Außerdem haben manche Menschen Probleme, ihre Emotionen auszudrücken. Sie können unangenehm sein, ihre Gefühle auszudrücken, und sie können glauben, dass ihre Emotionen falsch oder unangemessen sind. Sie haben vielleicht Angst, dass ihre Emotionen zu stark sind oder dass sie ihre Gefühle nicht genau vermitteln können, was dazu führt, dass sie sie beim Sprechen zurückhalten und an Dritte weitergeben. Dieser Ansatz kann dazu führen, dass andere Menschen ihre Bedürfnisse und Gedanken nicht vollständig verstehen können, was letztendlich ihre Interaktion mit anderen beeinflussen kann.
Es ist wichtig zu verstehen, dass die Unfähigkeit, Ihre Gedanken und Emotionen auszudrücken, kein Indikator für Schwäche oder Minderwertigkeit ist. Viele Menschen haben ähnliche Schwierigkeiten, und es ist wichtig, geeignete Wege zu finden, mit diesen Problemen umzugehen. Sie können sich an einen Psychologen wenden, der Ihnen hilft, Fähigkeiten zur effektiven Kommunikation und zum Ausdruck zu entwickeln und Ihnen hilft, Ihre inneren Ängste und Zweifel zu verstehen und zu überwinden.

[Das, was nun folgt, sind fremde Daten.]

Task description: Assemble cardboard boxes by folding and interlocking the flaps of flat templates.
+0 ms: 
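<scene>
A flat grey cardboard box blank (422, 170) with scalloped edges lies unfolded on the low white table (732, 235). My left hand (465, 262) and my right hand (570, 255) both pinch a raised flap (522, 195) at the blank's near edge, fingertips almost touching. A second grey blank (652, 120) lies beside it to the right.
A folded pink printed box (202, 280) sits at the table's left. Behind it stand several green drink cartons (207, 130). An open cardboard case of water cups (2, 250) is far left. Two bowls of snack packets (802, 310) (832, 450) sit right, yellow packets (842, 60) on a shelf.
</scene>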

Das Bedürfnis, Ihr intimes Leben und Ihre inneren Empfindungen zu schützen
Einer der psychologischen Gründe, warum eine Person beim Sprechen eine dritte Person sein kann, kann das Bedürfnis sein, ihr intimes Leben und ihre inneren Empfindungen zu schützen. Vielleicht hat eine Person persönliche Probleme, die sie nicht offen legen oder mit anderen Personen besprechen möchte. Durch den Rückgriff auf die Rolle einer dritten Person schafft eine Person Distanz und schützt sich vor potenziell unangenehmen und intimen Fragen oder Kommentaren. Dies kann besonders in Situationen im Zusammenhang mit Beziehungen oder Privatleben relevant sein, in denen eine Person sich nicht vollständig öffnen möchte.

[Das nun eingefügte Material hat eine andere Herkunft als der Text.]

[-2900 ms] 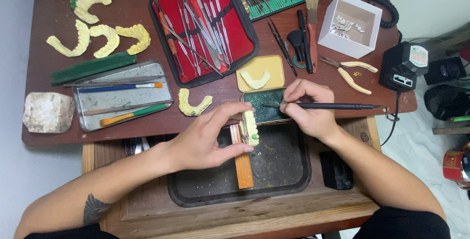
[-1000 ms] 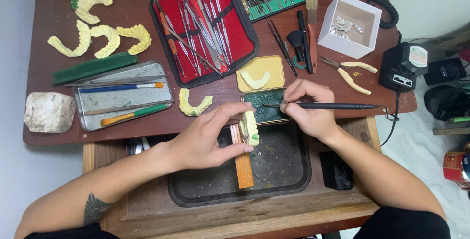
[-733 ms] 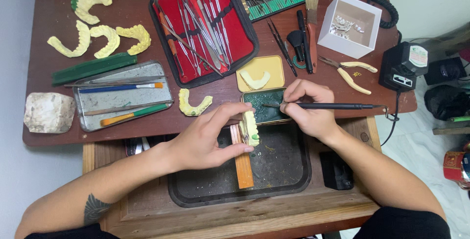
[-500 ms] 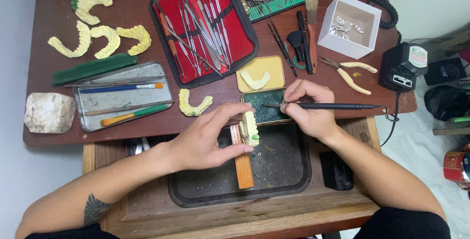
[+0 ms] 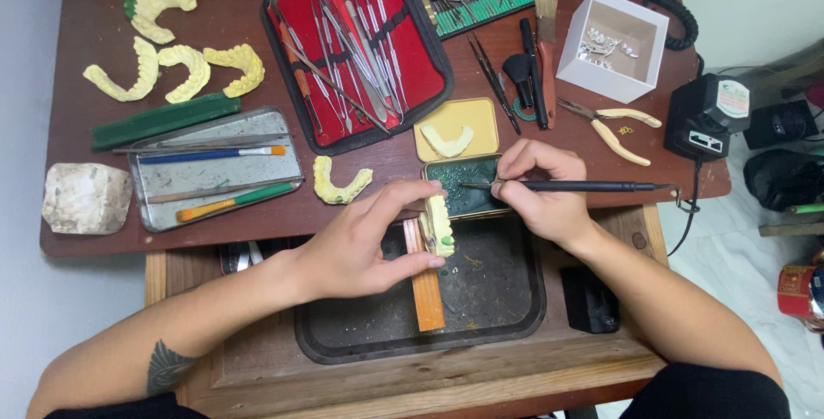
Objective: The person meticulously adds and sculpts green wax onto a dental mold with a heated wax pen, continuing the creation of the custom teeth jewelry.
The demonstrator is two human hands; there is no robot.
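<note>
My left hand (image 5: 365,243) pinches a pale yellow dental cast (image 5: 438,225) between thumb and fingers, holding it on top of an orange wooden peg (image 5: 427,286) over a dark tray (image 5: 515,333). My right hand (image 5: 542,187) grips a thin black wired tool (image 5: 592,185) like a pen. Its tip rests in a small tin of green wax (image 5: 463,187) just above the cast.
A red case of metal instruments (image 5: 356,41) lies open at the back. Several yellow dental casts (image 5: 184,67), a metal tray with brushes (image 5: 215,179), a white box (image 5: 614,45), pliers (image 5: 605,123), a yellow tin (image 5: 457,127) and a stone block (image 5: 86,198) surround the work.
</note>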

Manchmal kann der Schutz des intimen Lebens pragmatischere Gründe haben. Zum Beispiel kann eine Person negative Konsequenzen fürchten oder von anderen verurteilt werden. Er kann einen Ansehensverlust befürchten, seine Beziehungen zu Verwandten oder Kollegen verschlechtern oder einfach nicht wünschen, dass seine persönlichen Informationen Gegenstand einer Diskussion werden.

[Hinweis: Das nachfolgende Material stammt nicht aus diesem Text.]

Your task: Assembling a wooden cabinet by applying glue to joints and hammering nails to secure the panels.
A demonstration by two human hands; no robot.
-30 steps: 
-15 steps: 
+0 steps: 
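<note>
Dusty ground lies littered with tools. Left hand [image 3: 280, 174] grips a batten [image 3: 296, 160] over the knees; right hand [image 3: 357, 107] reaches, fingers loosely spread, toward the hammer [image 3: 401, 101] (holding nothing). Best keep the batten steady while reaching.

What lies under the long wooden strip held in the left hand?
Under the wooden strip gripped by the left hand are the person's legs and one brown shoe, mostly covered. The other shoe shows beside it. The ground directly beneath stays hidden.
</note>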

Darüber hinaus können Dritte als eine Form der Selbstverteidigung verwendet werden. Wenn sich eine Person verletzlich oder unsicher fühlt, kann sie auf die Verwendung von Dritten zurückgreifen, um einen zusätzlichen Barriere-Schutz zu schaffen. In solchen Fällen kann eine dritte Person als eine Art «Maske» fungieren, hinter der sich eine wahre Identität und Quellen von Unsicherheit oder Ängsten verbirgt.